Aujourd'hui, la course aux vaccins thérapeutiques contre le cancer est devenue mondiale, mais l'ARN recèle aussi "bien d'autres possibilités", résume Chantal Pichon, directrice de l'ART. "On peut l'exploiter pour booster l'immunité ou pallier un mauvais fonctionnement d'une cellule (...) pour les maladies métaboliques, les maladies rares, les maladies génétiques, les allergies..."

Plus de "200 essais cliniques" sur l'ARN sont en cours, en majorité aux États-Unis, menés par les laboratoires "Moderna, Pfizer, BioNTech, Merck, Sanofi... et beaucoup de jeunes boîtes américaines" mais aussi en Chine, au Japon, dit la chercheuse, qui travaille sur l'ARN depuis plus de 20 ans.

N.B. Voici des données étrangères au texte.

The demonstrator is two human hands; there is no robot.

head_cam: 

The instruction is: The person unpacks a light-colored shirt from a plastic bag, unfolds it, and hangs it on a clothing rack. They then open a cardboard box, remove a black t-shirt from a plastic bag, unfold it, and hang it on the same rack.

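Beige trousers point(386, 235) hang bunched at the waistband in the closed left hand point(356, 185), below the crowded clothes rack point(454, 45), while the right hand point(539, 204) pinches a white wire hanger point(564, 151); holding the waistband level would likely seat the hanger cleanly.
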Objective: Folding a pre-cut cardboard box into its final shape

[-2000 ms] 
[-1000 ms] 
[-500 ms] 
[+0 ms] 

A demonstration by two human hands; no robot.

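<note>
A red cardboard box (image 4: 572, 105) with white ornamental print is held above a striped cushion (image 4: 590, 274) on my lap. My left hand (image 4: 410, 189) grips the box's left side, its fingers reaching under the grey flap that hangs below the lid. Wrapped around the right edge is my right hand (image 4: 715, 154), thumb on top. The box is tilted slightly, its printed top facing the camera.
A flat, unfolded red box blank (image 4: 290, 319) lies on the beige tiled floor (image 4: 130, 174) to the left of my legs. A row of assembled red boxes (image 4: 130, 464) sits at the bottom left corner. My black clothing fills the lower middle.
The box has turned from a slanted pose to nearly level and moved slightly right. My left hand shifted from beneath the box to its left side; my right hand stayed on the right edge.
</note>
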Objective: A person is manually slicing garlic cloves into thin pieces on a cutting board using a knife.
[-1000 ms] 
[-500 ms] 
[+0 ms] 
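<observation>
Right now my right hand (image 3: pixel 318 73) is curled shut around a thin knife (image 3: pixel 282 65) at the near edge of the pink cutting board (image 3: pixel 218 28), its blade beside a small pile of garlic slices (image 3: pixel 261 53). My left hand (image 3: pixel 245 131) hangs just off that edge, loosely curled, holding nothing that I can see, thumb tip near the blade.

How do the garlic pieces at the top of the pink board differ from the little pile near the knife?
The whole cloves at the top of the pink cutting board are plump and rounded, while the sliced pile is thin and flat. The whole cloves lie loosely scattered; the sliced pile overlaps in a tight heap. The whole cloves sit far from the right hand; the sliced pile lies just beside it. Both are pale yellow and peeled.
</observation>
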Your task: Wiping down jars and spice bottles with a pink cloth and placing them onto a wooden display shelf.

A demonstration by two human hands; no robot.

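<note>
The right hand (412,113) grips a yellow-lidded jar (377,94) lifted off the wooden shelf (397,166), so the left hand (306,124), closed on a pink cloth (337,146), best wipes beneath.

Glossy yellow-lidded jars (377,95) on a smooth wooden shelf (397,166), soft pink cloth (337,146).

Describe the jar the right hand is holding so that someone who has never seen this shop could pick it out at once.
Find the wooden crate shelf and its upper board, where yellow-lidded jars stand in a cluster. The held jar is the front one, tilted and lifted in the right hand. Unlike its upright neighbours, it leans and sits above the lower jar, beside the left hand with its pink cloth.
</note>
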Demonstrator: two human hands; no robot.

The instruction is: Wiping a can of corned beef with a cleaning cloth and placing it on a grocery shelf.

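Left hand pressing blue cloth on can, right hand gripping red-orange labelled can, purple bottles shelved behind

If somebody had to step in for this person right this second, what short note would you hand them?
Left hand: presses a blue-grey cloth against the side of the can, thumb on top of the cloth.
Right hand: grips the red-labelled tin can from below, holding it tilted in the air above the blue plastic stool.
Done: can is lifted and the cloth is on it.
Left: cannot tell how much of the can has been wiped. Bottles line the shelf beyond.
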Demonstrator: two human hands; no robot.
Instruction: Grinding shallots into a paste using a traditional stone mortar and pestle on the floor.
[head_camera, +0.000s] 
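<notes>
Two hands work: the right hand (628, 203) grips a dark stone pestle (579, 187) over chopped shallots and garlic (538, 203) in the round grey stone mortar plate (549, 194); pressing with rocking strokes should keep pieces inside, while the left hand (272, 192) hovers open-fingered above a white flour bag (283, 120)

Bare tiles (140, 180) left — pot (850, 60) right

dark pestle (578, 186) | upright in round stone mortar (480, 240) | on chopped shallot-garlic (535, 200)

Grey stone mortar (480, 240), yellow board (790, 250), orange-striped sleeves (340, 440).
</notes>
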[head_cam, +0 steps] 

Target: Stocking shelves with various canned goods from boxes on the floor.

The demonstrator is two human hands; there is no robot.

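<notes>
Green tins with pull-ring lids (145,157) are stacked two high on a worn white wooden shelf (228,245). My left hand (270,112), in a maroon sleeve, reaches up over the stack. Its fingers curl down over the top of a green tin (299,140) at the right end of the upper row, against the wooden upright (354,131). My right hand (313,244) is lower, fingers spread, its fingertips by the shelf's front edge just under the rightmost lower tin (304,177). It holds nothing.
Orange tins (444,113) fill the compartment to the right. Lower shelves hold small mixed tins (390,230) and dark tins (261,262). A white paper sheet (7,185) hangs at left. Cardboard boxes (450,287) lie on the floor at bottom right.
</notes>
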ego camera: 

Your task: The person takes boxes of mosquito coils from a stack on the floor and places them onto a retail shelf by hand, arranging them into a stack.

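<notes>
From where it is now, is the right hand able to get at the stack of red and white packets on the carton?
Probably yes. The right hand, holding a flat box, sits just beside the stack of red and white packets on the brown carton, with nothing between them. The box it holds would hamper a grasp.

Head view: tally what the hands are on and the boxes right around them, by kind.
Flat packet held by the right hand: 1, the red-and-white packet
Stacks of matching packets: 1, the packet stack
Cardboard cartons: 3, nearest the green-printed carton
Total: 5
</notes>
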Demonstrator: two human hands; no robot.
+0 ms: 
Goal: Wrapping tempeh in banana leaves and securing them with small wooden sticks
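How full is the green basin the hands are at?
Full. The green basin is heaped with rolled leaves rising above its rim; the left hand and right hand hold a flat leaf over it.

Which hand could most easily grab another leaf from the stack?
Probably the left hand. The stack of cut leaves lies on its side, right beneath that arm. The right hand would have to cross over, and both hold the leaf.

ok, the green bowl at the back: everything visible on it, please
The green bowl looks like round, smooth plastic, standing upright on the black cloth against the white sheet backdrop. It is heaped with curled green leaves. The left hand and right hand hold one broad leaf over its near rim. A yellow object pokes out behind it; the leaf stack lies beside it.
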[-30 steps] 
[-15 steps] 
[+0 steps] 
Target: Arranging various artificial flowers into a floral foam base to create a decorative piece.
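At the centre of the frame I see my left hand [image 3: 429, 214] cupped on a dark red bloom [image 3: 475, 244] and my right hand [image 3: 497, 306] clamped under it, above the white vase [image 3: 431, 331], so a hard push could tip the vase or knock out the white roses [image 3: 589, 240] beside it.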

Sur ce secteur en pleine ébullition, l'Allemand BioNTech a racheté ces derniers mois son rival CureVac, lui aussi pionnier de l'ARN messager pour environ 1,25 milliard de dollars.

Mais la France, avec "des pionniers comme Éric Westhof à Strasbourg et des chimistes de l'ARN ce qui est très rare", n'est pas dépourvue d'atouts, fait-elle valoir.

À l'ART d'Orléans, "on produit différents ARN, on les encapsule pour pouvoir les livrer dans le corps humain", et "on les teste sur des cellules, pour vérifier qu'il n'y a pas de toxicité, et que ça fonctionne", résume M. Szymczak.

"Booster le traitement

On y développe aussi une alternative à la production d'ARN "in vitro", un procédé cher, souvent breveté par des entreprises américaines. Ils sont produits... dans des levures, divisant les coûts par 10 à 50 : reste à purifier les ARN ainsi obtenus pour répondre aux exigences de qualité du secteur pharmaceutique.

Une équipe travaille sur un traitement contre le cancer du pancréas, "cancer redoutable au taux de survie extrêmement faible, en raison d'un diagnostic souvent très tardif", explique le Dr Birane Beye, gastro-entérologue à l'hôpital universitaire d'Orléans, qui accueille l'ART.

"On est passé de 5% en 2000 à 10% aujourd'hui, soit 5 points de mieux en 20 ans, ce qui prouve que les thérapeutiques comme la chimiothérapie ou l'immunothérapie ne marchent pas très bien", dit-il.

Face à l'urgence de développer des thérapies innovantes, l'Inserm mise sur une stratégie combinant un vaccin ARN et une technologie basée sur les ultrasons, explique le Dr Beye. "L'idée est, grâce à l'ARN messager, d'apprendre aux cellules immunitaires à se défendre contre ce cancer très agressif".

Les ultrasons de haute fréquence, "très puissants", sont utilisés pour "entraîner à l'intérieur des tissus des vibrations qui vont générer des bulles de gaz : en explosant, ces bulles vont détruire la barrière entourant le cancer du pancréas, qui ressemble un peu à un bunker, et permettre au vaccin ARN de pénétrer dans la tumeur", poursuit le gastro-entérologue.

"On associe les deux pour booster le traitement", résume Mme Pichon. Des recherches complémentaires, menées au centre de recherches en cancérologie de Toulouse (CRCT), visent, elles, à "déjouer les astuces du cancer pour ne pas laisser la chimiothérapie fonctionner", précise-t-elle.

Pour l'heure, il a été prouvé que la technologie basée sur les ultrasons pouvait être utilisée sur le pancréas, et qu'elle améliorait les résultats de traitements classiques. Reste à le démontrer pour l'ARN messager.